Une partie de leur esprit
que leur pensée n'exploitait pas
savait que je vivais chez eux.

Jacques Abeille, Les barbares, 269.


Plan

Citation: l'insu
L'autorisé/Le possible
L'étiquette
L'agir corporel (ajout 20 05 20)
Les trois genres de connaissance
Science intuitive
Écarter les infox
L'intuition que la nature est une
Renvois
Droit de suite: (ajouts 17 & 20 05 20)

Nudité/Zones insues
Les Mains de l'accès
L'éveil, progression
Spirale découvrant l'immense
L'insaisissable insu: l'UNI & l'ISÉ (new 23 05 20)
Mudra

Accroissement autonome


 

Citation: l'insu
« L'insu est une ressource essentielle de notre déploiement.

L'insu est ce qui pense en nous sans passer par

  • le raisonnement,
  • la formulation
  • ou la volonté.

L'insu nous permet d'accéder

  • à une réflexion
  • & à une action

qui donnent droit

  • à l'intuition,
  • à la découverte fortuite,
  • aux rapprochements incongrus,
  • au contrôle sans conscience, que permet une longue expérience. » Élisa Brune & Paul Qwest, Nos vies comme événement, Odile Jacob, 2019, 41

Il semble que ce contrôle sans conscience soit voisin de l'intégration réussie d'un geste.


L'autorisé/Le possible
Dans cette phrase si bien charpentée apparait également, à côté de l'insu, cette autorisation d'accès (« permet d'accéder »), mais aussi cet accès rendu possible, grâce à l'insu précisément, à des pans de notre conscience qui seraient sans eux largement inexploités. L'intuitif, le fortuit, l'incongru donnent en quelque sorte accès à ce contrôle sans conscience qui nous fait se retourner sur ce qui a été réfléchi & agi par le corps de façon insue. Cette notion d'insu confirme l'inutilité, ce qui l'était déjà sans cela, de l'inconscient des psychanalystes.


L'étiquette
L'insu pourvoie d'une étiquette cette partie de l'esprit que la pensée n'exploite pas. Jacques Abeille nomme en complétude l'interface expressive entre la raison et l'intuition qui sont les deuxième & troisième genres de connaissances, selon Bento Spinoza. La raison appartient à cette partie de l'esprit que la pensée exploite alors que l'intuition ressortit, elle, de l'insu. L'imagination, premier genre de connaissance, est ainsi définitivement mise hors jeu.


L'agir corporel
Chaque corps incorpore de larges parts insues de la vie qui se déploie pourtant en lui. La pensée consciente ne les exploite pas. Le corps, oui. Est-ce penser que l'insu déploie en nous ? En tout cas, l'insu peut agir en faveur du déploiement de la vie en soi. Pour agir de façon adéquate, il semble important que l'insu puisse se déployer en étant le moins possible entravé en soi. Des balises de nature morales et/ou éthiques demeurent palpables à tout moment et peuvent varier dans le temps pour un même corps et bien sûr d'un corps à l'autre, même si ces valeurs de nature universelle qui nous balisent moralement et/ou éthiquement sont/devraient être largement partagées...

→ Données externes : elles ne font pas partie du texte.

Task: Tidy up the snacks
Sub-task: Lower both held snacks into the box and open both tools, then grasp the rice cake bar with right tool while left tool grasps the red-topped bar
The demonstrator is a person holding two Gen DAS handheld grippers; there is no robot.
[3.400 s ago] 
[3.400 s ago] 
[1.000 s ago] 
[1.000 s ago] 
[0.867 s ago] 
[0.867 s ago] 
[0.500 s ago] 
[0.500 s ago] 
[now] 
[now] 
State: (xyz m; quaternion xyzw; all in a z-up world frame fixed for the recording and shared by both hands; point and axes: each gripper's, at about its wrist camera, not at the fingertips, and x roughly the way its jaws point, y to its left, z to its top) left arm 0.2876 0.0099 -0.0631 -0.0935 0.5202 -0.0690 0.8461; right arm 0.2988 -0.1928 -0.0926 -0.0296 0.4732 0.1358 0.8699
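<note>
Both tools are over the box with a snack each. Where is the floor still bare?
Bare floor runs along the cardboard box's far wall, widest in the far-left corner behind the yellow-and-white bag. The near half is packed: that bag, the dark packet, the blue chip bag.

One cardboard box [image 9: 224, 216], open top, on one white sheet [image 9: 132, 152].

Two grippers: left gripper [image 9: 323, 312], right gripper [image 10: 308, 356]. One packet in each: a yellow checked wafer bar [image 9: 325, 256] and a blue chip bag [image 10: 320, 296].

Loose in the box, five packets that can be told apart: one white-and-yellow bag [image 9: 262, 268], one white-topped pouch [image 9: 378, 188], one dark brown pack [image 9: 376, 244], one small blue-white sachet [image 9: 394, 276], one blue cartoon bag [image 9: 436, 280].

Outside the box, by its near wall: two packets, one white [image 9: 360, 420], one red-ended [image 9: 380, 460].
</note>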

Cette façon adéquate d'agir permettrait de conserver au déploiement intérieur une tonalité qui demeurerait à tout instant en adéquation avec la pulsation vitale intérieure. Ainsi régi, le corps pourrait alors peut-être accéder

  • à l'intuitif,
  • au fortuit,
  • à l'incongru,
  • au hors-conscience,

qui sont autant de façons créatives, parmi d'autres probables, de baliser adéquatement l'agir corporel.

La pensée formaliserait, peut-être même à postériori, la décision que l'action entreprise prend pour seconder le corps à persister dans son être de la manière la plus aboutie possible, en fonction de ses capacités propres à ce moment-là.

Ce paragraphe, l'agir corporel, est entièrement dévolu à l'interface entre le 2e genre de connaissance spinozien, le rationnel, & l'intuition qui constitue pour Spinoza le troisième genre de connaissance. Cette voie d'accès par l'agir corporel, cette interface, pourrait être la plus sûre en cela qu'elle convoquerait l'attirail le plus abouti du potentiel que peut déployer un corps.


Les trois genres de connaissance
J'inclus ci-dessous l'essai mis à jour consacré aux trois genres de connaissance selon Spinoza; il avait été mis en ligne en juillet 2016, avant que ne se rencontrent les deux citations qui précèdent, celle de J. Abeille & celle d'É. Brune et P. Qwest.

   Typologie des trois genres de connaissance: in L'être et la joie 113, par R. Misrahi, complété par l'interface.
 1er genre  Par ouï-dire  Connaissance empirique sans fondement.
 Elle ressortit de la confusion des sens.
 Elle est passive et répétitive;
 elle est source de toutes les désillusions.
 2genre  Rationnel &
démonstratif

 (comme les maths)
 La connaissance de 2e genre procède par l’enchainement déductif &  emploie des notions communes.
 Elle définit la science intuitive.
 Le savoir ici est certes fondé, nécessaire & universel mais uniquement conceptuel & abstrait.
L'interface  L'INSU /
L'AGIR
CORPOREL

 est une partie de l'esprit que la pensée n'exploite pas. (D'après J. Abeille, Les barbares, 269)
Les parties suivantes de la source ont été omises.